## Required work
Copy exactly the lines of the material below that run from the one containing "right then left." through the one containing "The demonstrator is". Copy no other lines.

## Data
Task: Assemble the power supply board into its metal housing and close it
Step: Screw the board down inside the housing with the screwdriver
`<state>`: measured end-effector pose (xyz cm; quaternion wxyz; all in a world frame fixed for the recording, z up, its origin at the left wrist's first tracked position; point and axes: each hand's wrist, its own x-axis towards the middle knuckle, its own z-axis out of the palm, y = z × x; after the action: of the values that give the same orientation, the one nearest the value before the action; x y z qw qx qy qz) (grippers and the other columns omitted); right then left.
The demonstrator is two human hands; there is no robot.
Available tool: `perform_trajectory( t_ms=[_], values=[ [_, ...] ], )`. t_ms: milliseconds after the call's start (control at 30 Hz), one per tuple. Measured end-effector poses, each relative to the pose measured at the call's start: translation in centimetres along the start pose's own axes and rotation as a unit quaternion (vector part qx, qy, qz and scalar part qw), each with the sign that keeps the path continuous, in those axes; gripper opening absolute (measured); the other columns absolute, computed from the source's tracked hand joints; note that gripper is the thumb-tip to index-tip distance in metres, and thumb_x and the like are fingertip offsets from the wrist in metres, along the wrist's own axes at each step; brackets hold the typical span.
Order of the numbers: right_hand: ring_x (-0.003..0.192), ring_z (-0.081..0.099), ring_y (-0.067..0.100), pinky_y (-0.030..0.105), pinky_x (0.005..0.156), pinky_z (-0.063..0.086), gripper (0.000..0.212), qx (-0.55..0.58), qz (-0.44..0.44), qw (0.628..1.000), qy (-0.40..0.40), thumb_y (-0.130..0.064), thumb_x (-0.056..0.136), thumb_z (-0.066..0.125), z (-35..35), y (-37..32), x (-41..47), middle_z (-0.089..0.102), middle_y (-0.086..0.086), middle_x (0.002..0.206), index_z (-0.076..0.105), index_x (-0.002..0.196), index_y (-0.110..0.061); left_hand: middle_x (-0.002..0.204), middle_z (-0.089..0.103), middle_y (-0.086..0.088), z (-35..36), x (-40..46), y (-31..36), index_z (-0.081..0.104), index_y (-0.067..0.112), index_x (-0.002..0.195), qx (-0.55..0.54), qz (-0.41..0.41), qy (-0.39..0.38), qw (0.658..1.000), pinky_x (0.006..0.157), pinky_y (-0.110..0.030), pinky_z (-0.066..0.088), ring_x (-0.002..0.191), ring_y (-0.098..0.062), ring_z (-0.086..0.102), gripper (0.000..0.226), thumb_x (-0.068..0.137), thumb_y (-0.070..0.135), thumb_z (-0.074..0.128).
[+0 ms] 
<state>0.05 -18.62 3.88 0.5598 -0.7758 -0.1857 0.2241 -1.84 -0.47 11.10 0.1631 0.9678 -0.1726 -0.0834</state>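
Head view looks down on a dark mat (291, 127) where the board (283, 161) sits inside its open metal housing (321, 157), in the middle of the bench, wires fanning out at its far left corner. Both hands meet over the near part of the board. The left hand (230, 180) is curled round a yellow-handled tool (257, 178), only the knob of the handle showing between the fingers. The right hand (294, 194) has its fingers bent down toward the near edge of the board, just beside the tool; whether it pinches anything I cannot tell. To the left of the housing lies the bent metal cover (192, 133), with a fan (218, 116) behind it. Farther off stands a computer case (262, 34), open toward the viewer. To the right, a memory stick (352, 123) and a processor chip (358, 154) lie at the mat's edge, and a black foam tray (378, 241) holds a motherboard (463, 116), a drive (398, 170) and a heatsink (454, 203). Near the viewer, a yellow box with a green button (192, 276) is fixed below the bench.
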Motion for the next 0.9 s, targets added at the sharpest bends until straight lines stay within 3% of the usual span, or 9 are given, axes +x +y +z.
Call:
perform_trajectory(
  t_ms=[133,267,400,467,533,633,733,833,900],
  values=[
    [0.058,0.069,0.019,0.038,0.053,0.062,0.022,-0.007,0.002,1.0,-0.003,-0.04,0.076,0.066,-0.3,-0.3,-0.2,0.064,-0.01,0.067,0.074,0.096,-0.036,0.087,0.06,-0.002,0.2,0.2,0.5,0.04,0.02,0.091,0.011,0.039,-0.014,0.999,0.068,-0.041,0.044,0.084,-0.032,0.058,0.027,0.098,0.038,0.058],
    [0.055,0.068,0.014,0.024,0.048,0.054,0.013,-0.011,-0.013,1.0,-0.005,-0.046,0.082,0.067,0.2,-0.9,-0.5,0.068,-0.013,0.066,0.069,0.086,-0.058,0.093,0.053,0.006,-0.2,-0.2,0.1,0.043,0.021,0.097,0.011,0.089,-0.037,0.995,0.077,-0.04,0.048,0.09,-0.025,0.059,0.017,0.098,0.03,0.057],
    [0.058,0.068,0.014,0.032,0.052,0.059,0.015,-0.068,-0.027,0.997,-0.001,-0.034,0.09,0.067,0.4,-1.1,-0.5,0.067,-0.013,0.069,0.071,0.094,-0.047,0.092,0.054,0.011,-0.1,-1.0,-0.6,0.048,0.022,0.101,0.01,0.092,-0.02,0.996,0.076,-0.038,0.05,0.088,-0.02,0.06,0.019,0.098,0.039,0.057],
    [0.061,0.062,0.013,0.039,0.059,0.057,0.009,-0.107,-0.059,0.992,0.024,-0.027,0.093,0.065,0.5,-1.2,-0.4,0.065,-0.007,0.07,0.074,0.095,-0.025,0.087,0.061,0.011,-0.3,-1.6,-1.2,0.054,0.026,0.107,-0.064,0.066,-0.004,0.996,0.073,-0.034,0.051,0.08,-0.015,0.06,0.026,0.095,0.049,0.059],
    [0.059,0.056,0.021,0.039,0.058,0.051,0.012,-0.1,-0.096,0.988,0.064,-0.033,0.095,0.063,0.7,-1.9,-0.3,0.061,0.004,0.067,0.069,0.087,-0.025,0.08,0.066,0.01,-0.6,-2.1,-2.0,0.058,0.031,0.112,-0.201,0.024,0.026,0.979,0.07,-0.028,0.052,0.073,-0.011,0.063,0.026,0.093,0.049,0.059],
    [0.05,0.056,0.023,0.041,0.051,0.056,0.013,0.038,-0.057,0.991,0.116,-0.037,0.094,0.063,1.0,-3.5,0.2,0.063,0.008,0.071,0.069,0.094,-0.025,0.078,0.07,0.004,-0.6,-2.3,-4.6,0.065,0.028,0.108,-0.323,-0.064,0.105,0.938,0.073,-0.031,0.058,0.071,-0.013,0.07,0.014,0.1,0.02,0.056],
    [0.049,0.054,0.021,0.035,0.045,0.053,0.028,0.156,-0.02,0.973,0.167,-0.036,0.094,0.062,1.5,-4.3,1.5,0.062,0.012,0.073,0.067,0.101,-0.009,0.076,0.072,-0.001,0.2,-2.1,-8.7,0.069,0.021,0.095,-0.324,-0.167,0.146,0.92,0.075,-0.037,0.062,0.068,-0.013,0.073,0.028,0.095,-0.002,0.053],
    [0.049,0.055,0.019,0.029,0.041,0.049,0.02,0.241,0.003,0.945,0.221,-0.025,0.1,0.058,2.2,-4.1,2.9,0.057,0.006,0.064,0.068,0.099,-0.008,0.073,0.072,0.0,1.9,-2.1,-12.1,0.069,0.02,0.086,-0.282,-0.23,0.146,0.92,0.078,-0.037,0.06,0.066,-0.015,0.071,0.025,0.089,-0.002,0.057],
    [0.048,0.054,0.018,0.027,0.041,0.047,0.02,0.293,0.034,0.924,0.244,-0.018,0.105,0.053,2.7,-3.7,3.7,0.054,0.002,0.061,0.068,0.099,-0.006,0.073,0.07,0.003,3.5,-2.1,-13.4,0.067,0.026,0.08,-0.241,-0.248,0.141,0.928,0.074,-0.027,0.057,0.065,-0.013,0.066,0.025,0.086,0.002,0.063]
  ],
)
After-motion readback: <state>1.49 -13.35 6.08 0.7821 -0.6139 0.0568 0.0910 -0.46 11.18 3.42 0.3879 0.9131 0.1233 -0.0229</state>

## Exercise result
`<state>`: measured end-effector pose (xyz cm; quaternion wxyz; all in a world frame fixed for the recording, z up, its origin at the left wrist's first tracked position; point and axes: each hand's wrist, its own x-axis towards the middle knuckle, its own z-axis out of the palm, y = z × x; after the action: of the values that give the same orientation, the one nearest the value before the action; x y z qw qx qy qz) (grippers and the other columns omitted); right then left.
The demonstrator is two human hands; there is no robot.

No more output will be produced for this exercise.